Aliens who call themselves Atoners come to Earth to confess that they did humanity a great wrong some 10,000 years ago. They ask for volunteers to travel to other planets and Witness the harm that was done. This first half of the book follows Witnesses Lucca and Cam as they experience life on twin planets. The second half picks up after the Witnesses' return, after their startling news has exploded on Earth society. The Witnesses--internationally famous and often reviled--have trouble settling back into their lives. And human society has trouble absorbing their revelation, a revelation that Cam embraces and Lucca refuses to believe.It's not bad, but Kress has done better.
Steal Across the Sky by Nancy Kress is a science fiction novel that starts as one of the best books I had read lately and then looses its steam and never picks it up again. Ten thousands years before the start of the book (which is in 2020), a race that calls themselves the Atoners had wronged the humanity in a way they do not want to explain. What becomes clear very soon is that they had taken some people from Earth and put them on other planets - 7 pairs of planets. Pairs... so that a blind experiment can be performed - and now they want witnesses to go to these planets and witness something. And this stealing turns out not to be the big thing that they had done. The part of the book that was following one of these witnesses' teams was the most interesting part - Kress manages to build two very different human societies and to show how our own society deals with change. Then the witnesses come back on Earth and the book goes downhill. It keeps it up for a while but it just drags and drags. It leads to how the Atoners atone for what they had done... except that in the aftermath of what happens, most of the book becomes irrelevant... and some parts remain unexplained. Or maybe the first parts put the bar way too high - if it was put just in a few pages, I might have liked the rest a lot more. But I somehow wish the book had kept strong to the end....

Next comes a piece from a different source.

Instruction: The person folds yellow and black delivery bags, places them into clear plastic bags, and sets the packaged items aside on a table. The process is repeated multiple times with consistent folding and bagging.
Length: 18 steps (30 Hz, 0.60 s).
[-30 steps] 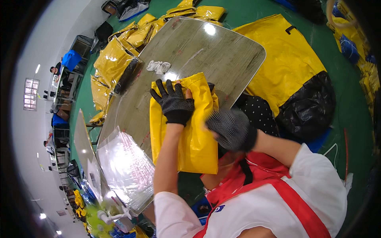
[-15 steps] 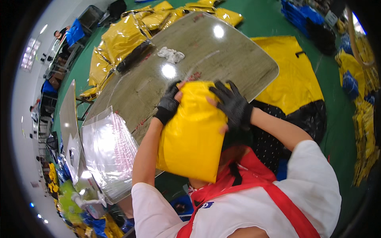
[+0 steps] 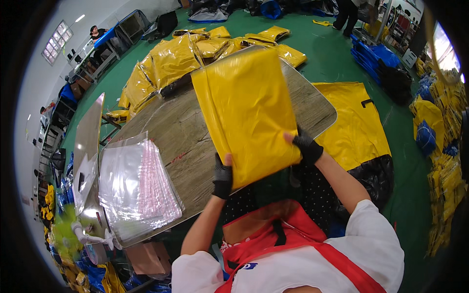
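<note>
A folded yellow sheet (image 3: 249,112) of glossy, plastic-like material is held up over the table, its flat face toward me. My left hand (image 3: 223,178), in a dark fingertip-less glove, grips its lower left edge, thumb on the near face. Gloved the same way, my right hand (image 3: 308,146) pinches the lower right edge with the thumb in front. The fingers behind the sheet are hidden. To the left on the wood-patterned table (image 3: 190,136) lies a stack of clear plastic bags (image 3: 132,183) with pinkish strips along one side.
Yellow packages in clear wrap (image 3: 171,63) are piled beyond the table. At the right, a large yellow piece with a black end (image 3: 356,127) hangs beside the table. A small fan (image 3: 68,234) stands near the lower left. Blue bundles (image 3: 376,61) lie on the green floor.
The yellow sheet has swung up and away from my body over the table. My hands have shifted from its far end to its near edge. The view has also shifted.
</note>
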Available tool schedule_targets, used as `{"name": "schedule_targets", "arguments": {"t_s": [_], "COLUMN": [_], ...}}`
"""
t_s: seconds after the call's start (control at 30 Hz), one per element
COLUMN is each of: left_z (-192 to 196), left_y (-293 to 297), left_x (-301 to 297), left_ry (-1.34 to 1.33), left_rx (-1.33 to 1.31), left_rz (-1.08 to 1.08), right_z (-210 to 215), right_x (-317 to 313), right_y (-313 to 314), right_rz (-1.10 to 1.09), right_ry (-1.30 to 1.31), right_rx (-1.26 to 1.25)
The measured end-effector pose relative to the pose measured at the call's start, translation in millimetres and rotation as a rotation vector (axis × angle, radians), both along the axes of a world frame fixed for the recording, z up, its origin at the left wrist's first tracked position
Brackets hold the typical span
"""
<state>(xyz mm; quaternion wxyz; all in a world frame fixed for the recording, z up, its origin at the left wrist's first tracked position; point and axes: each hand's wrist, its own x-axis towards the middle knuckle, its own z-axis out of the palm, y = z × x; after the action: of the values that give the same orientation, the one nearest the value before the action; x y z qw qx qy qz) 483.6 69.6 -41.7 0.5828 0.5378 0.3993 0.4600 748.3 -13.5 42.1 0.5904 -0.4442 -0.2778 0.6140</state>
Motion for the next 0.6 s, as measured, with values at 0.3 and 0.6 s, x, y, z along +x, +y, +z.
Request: {"name": "schedule_targets", "arguments": {"t_s": [0.3, 0.6], "left_z": [37, -16], "left_y": [136, 254], "left_x": [52, 71], "left_ry": [0.915, 0.397], "left_rx": [0.596, 0.321], "left_rz": [0.073, -0.173], "right_z": [-12, -14], "right_x": [45, 46], "right_y": [-46, -80], "right_rz": [-0.125, -0.385], "right_ry": [0.097, 0.095], "right_rx": [-0.181, -0.294]}}
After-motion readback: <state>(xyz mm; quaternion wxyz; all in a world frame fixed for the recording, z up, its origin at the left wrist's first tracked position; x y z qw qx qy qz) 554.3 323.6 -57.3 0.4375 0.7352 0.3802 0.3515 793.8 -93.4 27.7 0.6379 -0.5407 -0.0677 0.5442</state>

Good science fiction is more about the characters than the science. And this is good science fiction. Unfortunately, Kress goes a little overboard in weighting the book toward the characters (sometimes less human drama is more), but this is still a very interesting story. Kress presents a familiar question (what comes after death) and answers it in a unique way, without taking any of the various moralistic routes a less skilled author might have.
The "Atoners" have informed Earth that they have harmed humanity and need human volunteers to travel to other planets to gather information on how best to make up for their past interference. While not all the human actions are believable (even for a science fiction story), the premise is interesting, the writing engaging, and the harm caused to humanity a thought-provoking concept, well worth reading. For true science fiction fans only.
Although I loved "probability" books to a varying degree this was an utter waste of money. There is very little science fiction in the book and I'm too disappointed to write a lengthy treatise on a boring book.